Is everyone in agreement that Tinder kind of blows? We can say that, yeah? Because it seems to be populated entirely by self-described ‘nice guys’ who feel slighted if you aren’t immediately impressed by their college lacrosse pics, or by the fact that they put the word ‘please’ after the word ‘nudes.’
Tudder, though, is still unspoiled and pure. The newly launched dating app already hosts several thousand honest profiles, is promoted with wholesome dad jokes, and doesn’t include a single photo of anyone wearing a fedora or holding a fish. Unfortunately, it’s for cows.
“Tudder is a new swipe-led matchmaking app, helping farm animals across the UK find breeding partners in the quest for moo love,” its description reads. “The app, designed by SellMyLivestock, seeks to unite sheepish farm animals with their soulmates, featuring data profiles of farm animals from 42,000 farms across the UK.”

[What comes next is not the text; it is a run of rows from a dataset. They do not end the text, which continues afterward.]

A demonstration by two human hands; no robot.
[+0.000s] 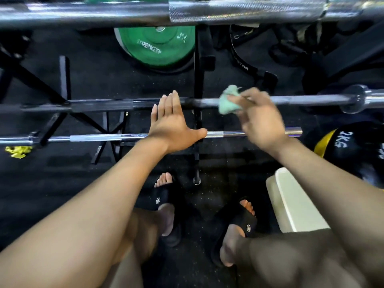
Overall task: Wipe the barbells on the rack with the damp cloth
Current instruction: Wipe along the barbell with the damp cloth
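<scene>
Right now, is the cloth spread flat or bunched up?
Bunched up. The light green cloth is a crumpled wad pinched in the right hand against the dark barbell; the left hand is open with straight fingers.

A black metal rack (198, 84) with crossed braces carries three steel barbells lying left to right: a chrome knurled barbell (187, 12) farthest, a dark barbell with a chrome collar (301, 100) in the middle, and a thinner chrome barbell (93, 138) nearest. The rack stands on a black speckled rubber floor (41, 183). On that floor lie a green bumper plate (158, 46) at the far side, a crumpled yellow scrap (18, 151) at the left, a black-and-yellow weighted ball (349, 146) at the right and a white rectangular block (291, 202) near right.
</scene>
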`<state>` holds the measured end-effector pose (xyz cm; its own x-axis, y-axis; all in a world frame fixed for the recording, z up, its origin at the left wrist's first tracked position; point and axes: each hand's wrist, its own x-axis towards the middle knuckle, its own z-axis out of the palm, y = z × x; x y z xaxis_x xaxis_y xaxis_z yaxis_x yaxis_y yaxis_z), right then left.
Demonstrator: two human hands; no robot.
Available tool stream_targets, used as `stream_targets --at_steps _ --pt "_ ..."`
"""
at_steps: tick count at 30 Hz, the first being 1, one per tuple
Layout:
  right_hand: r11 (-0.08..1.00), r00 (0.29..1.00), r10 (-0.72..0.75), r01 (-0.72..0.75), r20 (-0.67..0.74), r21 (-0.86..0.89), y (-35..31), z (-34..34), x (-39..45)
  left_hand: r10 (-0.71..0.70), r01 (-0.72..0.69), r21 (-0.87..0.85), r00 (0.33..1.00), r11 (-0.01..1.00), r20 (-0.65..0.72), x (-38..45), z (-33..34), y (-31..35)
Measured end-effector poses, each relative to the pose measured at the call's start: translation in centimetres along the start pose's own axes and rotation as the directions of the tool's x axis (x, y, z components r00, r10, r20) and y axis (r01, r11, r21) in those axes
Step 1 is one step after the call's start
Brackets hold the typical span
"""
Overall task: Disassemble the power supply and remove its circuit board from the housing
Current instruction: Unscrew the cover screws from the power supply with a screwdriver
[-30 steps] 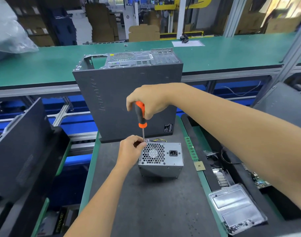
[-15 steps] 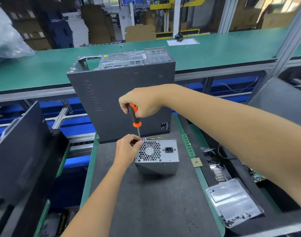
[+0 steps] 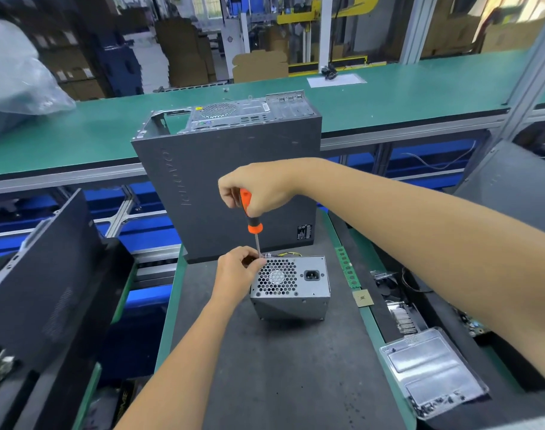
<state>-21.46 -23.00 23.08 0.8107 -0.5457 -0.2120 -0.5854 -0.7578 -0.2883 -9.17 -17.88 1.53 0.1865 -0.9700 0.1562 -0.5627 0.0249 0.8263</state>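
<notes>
The right hand [image 3: 259,192] is wrapped around the orange-and-black handle of a screwdriver [image 3: 250,218], fingers curled tight, holding it nearly upright with the shaft pointing down. The tip meets the top left corner of the power supply [image 3: 291,287], at about eleven o'clock on its fan face. Right there the left hand [image 3: 238,271] has its fingertips bunched around the lower shaft, pinching it where it lands on the corner; whether they also touch the casing I cannot tell.

The power supply is a grey metal box standing on the dark mat [image 3: 296,367] of the bench, its honeycomb fan grille [image 3: 277,277] and black power socket [image 3: 311,275] facing up and toward the person. A few coloured wires [image 3: 285,254] poke out behind its top edge, at twelve o'clock.

Just beyond it, at twelve o'clock, a dark grey computer case [image 3: 234,181] stands upright on the mat, its metal rear panel on top. At three o'clock from the power supply a green memory stick [image 3: 347,268] lies along the mat's edge, with a small square chip [image 3: 362,298] just below it. Further out, toward four o'clock, a clear plastic tray [image 3: 432,370] holds small dark screws in its near corner. At nine o'clock a dark side panel [image 3: 41,283] leans tilted, well apart from the work.
</notes>
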Motion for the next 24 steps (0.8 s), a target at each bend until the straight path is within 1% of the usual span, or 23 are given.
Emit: stream_targets --at_steps 1,2,3,4,5,6,7,8,9,10,12,14,15,16,17,18,19,20,21,22,23,24 --pt "0.996 0.998 0.060 -0.060 -0.014 -0.063 -0.07 0.10 0.11 0.001 -0.001 0.005 1.000 1.000 0.002 0.00 -0.03 0.03" --pt "0.975 0.990 0.135 -0.139 -0.038 -0.174 -0.26 0.24 0.21 0.005 -0.005 0.009 1.000 1.000 0.003 0.02 -0.08 0.05" --pt "0.911 0.980 0.191 -0.199 -0.060 -0.360 -0.49 0.36 0.36 0.007 -0.007 0.010 1.000 1.000 0.003 0.04 -0.14 0.07" --pt "0.854 0.978 0.192 -0.210 -0.086 -0.476 -0.80 0.47 0.45 0.007 -0.007 0.010 1.000 1.000 0.003 0.06 -0.18 0.10" --pt "0.840 0.981 0.167 -0.193 -0.096 -0.507 -0.93 0.48 0.60 0.006 -0.006 0.012 1.000 1.000 0.004 0.05 -0.19 0.11" --pt "0.853 0.987 0.137 -0.163 -0.088 -0.496 -0.77 0.57 0.76 0.006 -0.006 0.015 1.000 1.000 0.005 0.02 -0.16 0.12" --pt "0.891 0.991 0.118 -0.136 -0.068 -0.432 -0.63 0.60 0.73 0.007 -0.007 0.017 1.000 1.000 0.007 -0.04 -0.10 0.11" --pt "0.944 0.996 0.079 -0.090 -0.047 -0.317 -0.35 0.53 0.70 0.007 -0.007 0.018 1.000 1.000 0.008 -0.12 -0.03 0.09" --pt "0.972 0.999 0.044 -0.046 -0.017 -0.230 -0.27 0.31 0.45 0.006 -0.006 0.017 1.000 1.000 0.007 -0.21 0.02 0.04" --pt "0.981 1.000 -0.002 0.005 0.016 -0.194 -0.17 0.16 0.24 0.004 -0.004 0.015 1.000 1.000 0.005 -0.25 0.03 -0.03" --pt "0.991 0.996 -0.045 0.054 0.071 -0.126 -0.34 0.05 -0.11 0.002 -0.002 0.015 1.000 1.000 0.006 -0.23 -0.05 -0.15" --pt "0.999 0.999 -0.034 0.035 0.035 -0.021 -0.44 0.24 -0.10 0.001 -0.001 0.016 1.000 1.000 0.012 -0.12 -0.15 -0.21" --pt "1.000 1.000 0.003 -0.003 -0.006 -0.005 -0.47 0.29 0.02 0.002 -0.003 0.018 1.000 1.000 0.017 -0.03 -0.15 -0.21" --pt "0.996 0.996 0.081 -0.082 -0.041 -0.040 -0.42 0.30 0.12 0.005 -0.006 0.023 1.000 1.000 0.021 0.02 -0.13 -0.19" --pt "0.974 0.983 0.163 -0.174 -0.082 -0.148 -0.50 0.34 0.13 0.010 -0.010 0.030 1.000 0.999 0.023 0.03 -0.13 -0.14" --pt "0.921 0.972 0.201 -0.231 -0.125 -0.314 -0.60 0.47 0.20 0.015 -0.016 0.035 1.000 0.999 0.024 0.03 -0.13 -0.11" --pt "0.880 0.971 0.191 -0.234 -0.143 -0.413 -0.74 0.51 0.27 0.022 -0.023 0.035 1.000 0.999 0.022 0.01 -0.14 -0.11" --pt "0.878 0.976 0.166 -0.211 -0.141 -0.430 -0.61 0.58 0.47 0.027 -0.028 0.033 0.999 0.999 0.020 0.01 -0.15 -0.14" --pt "0.900 0.977 0.168 -0.206 -0.129 -0.385 -0.48 0.60 0.57 0.030 -0.030 0.030 0.999 0.999 0.019 0.01 -0.18 -0.21" --pt "0.947 0.984 0.146 -0.169 -0.105 -0.273 -0.35 0.58 0.47 0.029 -0.029 0.027 0.999 0.999 0.021 0.02 -0.18 -0.23" --pt "0.978 0.992 0.104 -0.115 -0.073 -0.172 -0.18 0.37 0.27 0.026 -0.027 0.022 0.999 0.999 0.023 0.03 -0.19 -0.24" --pt "0.992 0.997 0.058 -0.063 -0.044 -0.113 -0.27 0.08 -0.07 0.022 -0.023 0.016 0.999 1.000 0.023 0.04 -0.20 -0.25"
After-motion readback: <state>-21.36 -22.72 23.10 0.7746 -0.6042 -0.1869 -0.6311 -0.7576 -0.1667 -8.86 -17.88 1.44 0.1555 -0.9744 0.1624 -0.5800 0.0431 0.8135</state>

Yes, farmers can swipe left or right while they select the perfect hookup for their Hereford or Shorthorn, and every right swipe sends the human matchmaker to a livestock-buying website, where they can contact the other farmer to discuss logistics and negotiate a price. The app was designed by Hectare Agritech, which says its mission is to “make farmers lives easier.” (In addition to Tudder and SellMyLivestock, Hectare also runs grain-trading site Graindex, and FarmPay, which is basically PayPal for the corn and cattle set.)
One Welsh farmer said that apps like Tudder and SellMyLivestock have made his own life measurably easier. “Going to market is a nuisance,” Marcus Lampard told Bloomberg. “If I go to an open market with a bull, and then maybe bring it back, it shuts everything down on the farm for at least two weeks.’’
This isn’t the first online platform for ensuring that beef and dairy cattle can find sexual partners. In 2014, a group of French cow breeding associations launched trouverlebontaureau.com, which translates to “Find the Right Bull.” More than 300 eligible bulls are featured on the site, where interested farmers can select the right sperm donor for their heifers. (Due to France’s dwindling number of cattle farms, the Right Bull’s semen will be collected and shipped to the online matchmaker, who then has the unenviable task of artificially inseminating a 1,000-pound animal).
Back in the UK, Hectare’s CEO has high hopes for the future. “Matching breeding livestock online should be even easier than matching people,” Doug Bairner told Bloomberg. “Sheep breeding is similarly data driven so maybe ‘ewe-Harmony’ should be next.”
OK, yeah, we’re done with Tudder, too.